OMA is present in several practical engineering applications. Lardies and Ta [5] have used OMA to assess the structural health and damage detection of stay cables in cable stayed bridges.

Vu et al. [6] proposed a method for the automatic identification procedure to discriminate physical modes from spurious ones using a multivariate autoregressive (AR) model whose parameters are estimated via a least squares (LS) method. Zaghbani and Songmene [7] proposed a methodology based on OMA to compare the modal parameters of machine tools, demonstrating how OMA can be industrially exploited. Rainieri and Fabbrocino [8] present a literature review on automated operational modal-based damage detection for civil engineering structures. Ramos et al. [9] performed structural identification of monuments in Portugal by OMA to assess damage by means of vibration signature.

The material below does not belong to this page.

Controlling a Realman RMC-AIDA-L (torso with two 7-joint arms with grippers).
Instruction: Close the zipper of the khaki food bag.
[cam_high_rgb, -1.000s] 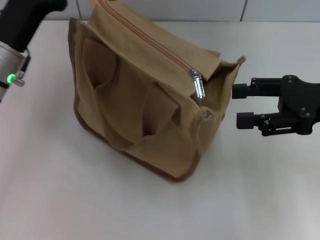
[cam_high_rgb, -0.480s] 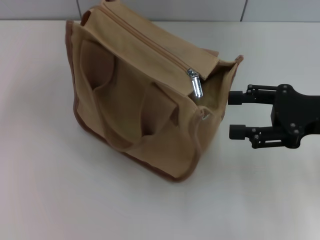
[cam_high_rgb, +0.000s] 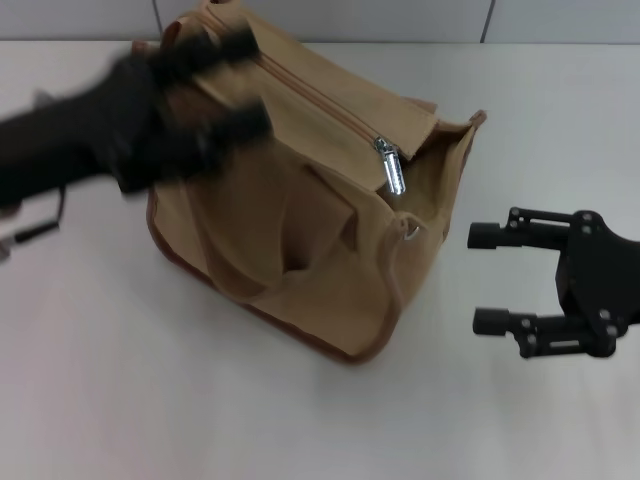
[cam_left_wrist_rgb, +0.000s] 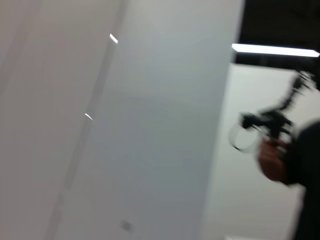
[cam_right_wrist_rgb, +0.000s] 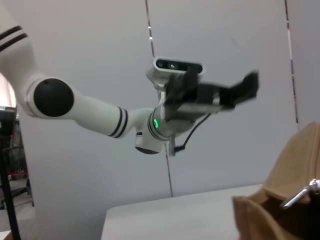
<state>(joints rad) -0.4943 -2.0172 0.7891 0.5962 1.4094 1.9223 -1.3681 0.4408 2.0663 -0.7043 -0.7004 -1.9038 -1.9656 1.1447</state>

According to Peeters and Roeck [10], there are many methods used to perform the OMA parameters identification. Formally, for a completely unknown input, it can be assumed that the system is excited by a white Gaussian process known as a persistent excitation. A multivariate linear time-invariant autoregressive-moving-average-vector (ARMAV) model can be used to fit the data, adopting a least squares, maximum likelihood or prediction method as optimization criterion to calculate the model’s parameters [1, 3]. Maximum likelihood optimization procedure leads to a highly non-linear minimization problem in order to calculate the parameters of the model. The solution of such a problem has a very high computational cost, especially for the multivariable parameters case.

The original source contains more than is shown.